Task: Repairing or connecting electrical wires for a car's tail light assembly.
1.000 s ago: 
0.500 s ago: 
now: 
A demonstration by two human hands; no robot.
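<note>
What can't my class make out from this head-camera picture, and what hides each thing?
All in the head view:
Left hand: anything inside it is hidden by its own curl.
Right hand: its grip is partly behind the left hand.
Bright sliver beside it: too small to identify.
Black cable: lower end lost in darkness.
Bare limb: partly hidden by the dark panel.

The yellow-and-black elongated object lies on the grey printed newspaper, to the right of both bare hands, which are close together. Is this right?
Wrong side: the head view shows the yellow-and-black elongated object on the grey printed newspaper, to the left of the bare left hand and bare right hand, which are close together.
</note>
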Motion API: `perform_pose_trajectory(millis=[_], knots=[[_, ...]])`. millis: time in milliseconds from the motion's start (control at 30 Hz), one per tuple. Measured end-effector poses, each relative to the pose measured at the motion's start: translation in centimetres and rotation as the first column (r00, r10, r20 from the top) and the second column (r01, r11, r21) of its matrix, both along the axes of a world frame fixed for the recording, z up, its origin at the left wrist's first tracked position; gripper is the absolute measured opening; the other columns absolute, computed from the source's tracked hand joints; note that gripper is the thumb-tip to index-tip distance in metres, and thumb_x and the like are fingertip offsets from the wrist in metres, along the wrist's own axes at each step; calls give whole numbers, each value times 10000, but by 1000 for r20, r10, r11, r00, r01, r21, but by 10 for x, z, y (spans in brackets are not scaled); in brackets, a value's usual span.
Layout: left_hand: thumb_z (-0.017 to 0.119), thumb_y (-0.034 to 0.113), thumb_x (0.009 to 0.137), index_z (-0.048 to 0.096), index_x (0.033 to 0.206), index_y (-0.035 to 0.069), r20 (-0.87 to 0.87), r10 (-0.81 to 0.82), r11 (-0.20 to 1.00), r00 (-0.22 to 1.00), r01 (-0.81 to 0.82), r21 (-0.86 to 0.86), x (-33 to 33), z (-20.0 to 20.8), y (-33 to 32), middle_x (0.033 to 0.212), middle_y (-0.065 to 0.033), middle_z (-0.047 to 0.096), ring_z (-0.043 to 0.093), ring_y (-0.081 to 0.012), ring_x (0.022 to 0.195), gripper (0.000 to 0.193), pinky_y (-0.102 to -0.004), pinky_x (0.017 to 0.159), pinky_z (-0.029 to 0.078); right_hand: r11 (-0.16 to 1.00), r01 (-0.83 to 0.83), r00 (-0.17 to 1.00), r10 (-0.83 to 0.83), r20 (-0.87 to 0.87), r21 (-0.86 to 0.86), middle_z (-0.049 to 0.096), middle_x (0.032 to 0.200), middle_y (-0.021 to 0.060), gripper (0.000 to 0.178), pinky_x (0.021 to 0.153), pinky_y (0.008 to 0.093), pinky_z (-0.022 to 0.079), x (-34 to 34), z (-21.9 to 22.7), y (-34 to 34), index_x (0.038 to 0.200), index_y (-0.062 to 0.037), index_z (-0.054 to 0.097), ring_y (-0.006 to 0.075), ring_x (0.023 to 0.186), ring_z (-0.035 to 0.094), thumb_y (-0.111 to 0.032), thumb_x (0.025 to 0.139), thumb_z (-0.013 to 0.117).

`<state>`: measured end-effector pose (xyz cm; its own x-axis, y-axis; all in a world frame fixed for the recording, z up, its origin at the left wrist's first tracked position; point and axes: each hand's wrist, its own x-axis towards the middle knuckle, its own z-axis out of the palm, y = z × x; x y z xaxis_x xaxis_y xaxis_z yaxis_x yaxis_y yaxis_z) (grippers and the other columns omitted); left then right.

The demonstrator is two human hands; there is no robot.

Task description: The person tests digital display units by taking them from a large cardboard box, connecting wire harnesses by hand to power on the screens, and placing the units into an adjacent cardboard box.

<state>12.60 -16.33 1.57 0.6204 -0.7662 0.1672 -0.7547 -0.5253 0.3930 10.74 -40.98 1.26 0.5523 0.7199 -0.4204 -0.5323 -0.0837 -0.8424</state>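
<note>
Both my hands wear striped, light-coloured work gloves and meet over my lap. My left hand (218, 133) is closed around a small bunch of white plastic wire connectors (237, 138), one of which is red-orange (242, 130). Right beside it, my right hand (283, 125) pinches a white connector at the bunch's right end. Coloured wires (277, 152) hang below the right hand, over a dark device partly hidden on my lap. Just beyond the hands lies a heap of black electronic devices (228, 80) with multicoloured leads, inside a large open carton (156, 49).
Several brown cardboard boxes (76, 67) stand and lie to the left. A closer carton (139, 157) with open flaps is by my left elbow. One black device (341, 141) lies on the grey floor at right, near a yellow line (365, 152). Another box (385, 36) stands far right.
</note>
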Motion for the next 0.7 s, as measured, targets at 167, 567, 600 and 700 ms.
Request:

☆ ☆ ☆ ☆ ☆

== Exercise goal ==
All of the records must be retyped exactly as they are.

== Written answer ==
Task: Repairing or connecting electrical wires for a car's tail light assembly.
1.000 s ago: 
0.500 s ago: 
now: 
A demonstration by two human hands; no robot.
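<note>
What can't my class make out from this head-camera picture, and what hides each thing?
All in the head view:
Left hand: anything inside it is hidden by its own curl.
Right hand: its grip is partly behind the left hand.
Bright sliver beside it: too small to identify.
Black cable: lower end lost in darkness.
Bare limb: partly hidden by the dark panel.

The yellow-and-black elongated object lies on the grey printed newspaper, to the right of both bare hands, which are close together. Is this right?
Wrong side: the head view shows the yellow-and-black elongated object on the grey printed newspaper, to the left of the bare left hand and bare right hand, which are close together.
</note>
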Motion API: `perform_pose_trajectory(millis=[_], knots=[[_, ...]])`. millis: time in milliseconds from the motion's start (control at 30 Hz), one per tuple. Measured end-effector poses, each relative to the pose measured at the motion's start: translation in centimetres and rotation as the first column (r00, r10, r20 from the top) and the second column (r01, r11, r21) of its matrix, both along the axes of a world frame fixed for the recording, z up, its origin at the left wrist's first tracked position; gripper is the absolute measured opening; the other columns absolute, computed from the source's tracked hand joints; note that gripper is the thumb-tip to index-tip distance in metres, and thumb_x and the like are fingertip offsets from the wrist in metres, along the wrist's own axes at each step; calls give whole numbers, each value times 10000, but by 1000 for r20, r10, r11, r00, r01, r21, but by 10 for x, z, y (spans in brackets are not scaled); in brackets, a value's usual span.
Layout: left_hand: thumb_z (-0.017 to 0.119), thumb_y (-0.034 to 0.113), thumb_x (0.009 to 0.137), index_z (-0.048 to 0.096), index_x (0.033 to 0.206), index_y (-0.035 to 0.069), r20 (-0.87 to 0.87), r10 (-0.81 to 0.82), r11 (-0.20 to 1.00), r00 (-0.22 to 1.00), r01 (-0.81 to 0.82), r21 (-0.86 to 0.86), x (-33 to 33), z (-20.0 to 20.8), y (-33 to 32), middle_x (0.033 to 0.212), middle_y (-0.065 to 0.033), middle_z (-0.047 to 0.096), ring_z (-0.043 to 0.093), ring_y (-0.081 to 0.012), ring_x (0.022 to 0.195), gripper (0.000 to 0.193), pinky_y (-0.102 to -0.004), pinky_x (0.017 to 0.159), pinky_z (-0.029 to 0.078); right_hand: r11 (-0.16 to 1.00), r01 (-0.83 to 0.83), r00 (-0.17 to 1.00), r10 (-0.83 to 0.83), r20 (-0.87 to 0.87), r21 (-0.86 to 0.86), middle_z (-0.049 to 0.096), middle_x (0.032 to 0.200), middle_y (-0.021 to 0.060), gripper (0.000 to 0.178), pinky_x (0.021 to 0.153), pinky_y (0.008 to 0.093), pinky_z (-0.022 to 0.079), x (-34 to 34), z (-21.9 to 22.7), y (-34 to 34), index_x (0.038 to 0.200), index_y (-0.062 to 0.037), index_z (-0.054 to 0.097), ring_y (-0.006 to 0.075), ring_x (0.023 to 0.186), ring_z (-0.035 to 0.094), thumb_y (-0.111 to 0.032), thumb_x (0.025 to 0.139), thumb_z (-0.013 to 0.117).

`<state>`: measured end-effector pose (xyz cm; its own x-axis, y-axis; all in a world frame fixed for the recording, z up, its origin at the left wrist's first tracked position; point and axes: each hand's wrist, its own x-axis towards the middle knuckle, its own z-axis out of the palm, y = z × x; x y z xaxis_x xaxis_y xaxis_z yaxis_x yaxis_y yaxis_z) (grippers and the other columns omitted); left then right.

The demonstrator is two human hands; there is no robot.

Task description: The person tests digital display units by taking them from a large cardboard box, connecting wire harnesses by hand to power on the screens, and placing the units into an adjacent cardboard box.

<state>12.60 -16.33 1.57 0.6204 -0.7662 0.1672 -0.7547 -0.5253 0.3930 10.74 -40.98 1.26 0.5523 0.7199 -0.4204 -0.5323 -0.0837 -0.8424</state>
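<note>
Both my hands wear striped, light-coloured work gloves and meet over my lap. My left hand (218, 133) is closed around a small bunch of white plastic wire connectors (237, 138), one of which is red-orange (242, 130). Right beside it, my right hand (283, 125) pinches a white connector at the bunch's right end. Coloured wires (277, 152) hang below the right hand, over a dark device partly hidden on my lap. Just beyond the hands lies a heap of black electronic devices (228, 80) with multicoloured leads, inside a large open carton (156, 49).
Several brown cardboard boxes (76, 67) stand and lie to the left. A closer carton (139, 157) with open flaps is by my left elbow. One black device (341, 141) lies on the grey floor at right, near a yellow line (365, 152). Another box (385, 36) stands far right.
</note>
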Motion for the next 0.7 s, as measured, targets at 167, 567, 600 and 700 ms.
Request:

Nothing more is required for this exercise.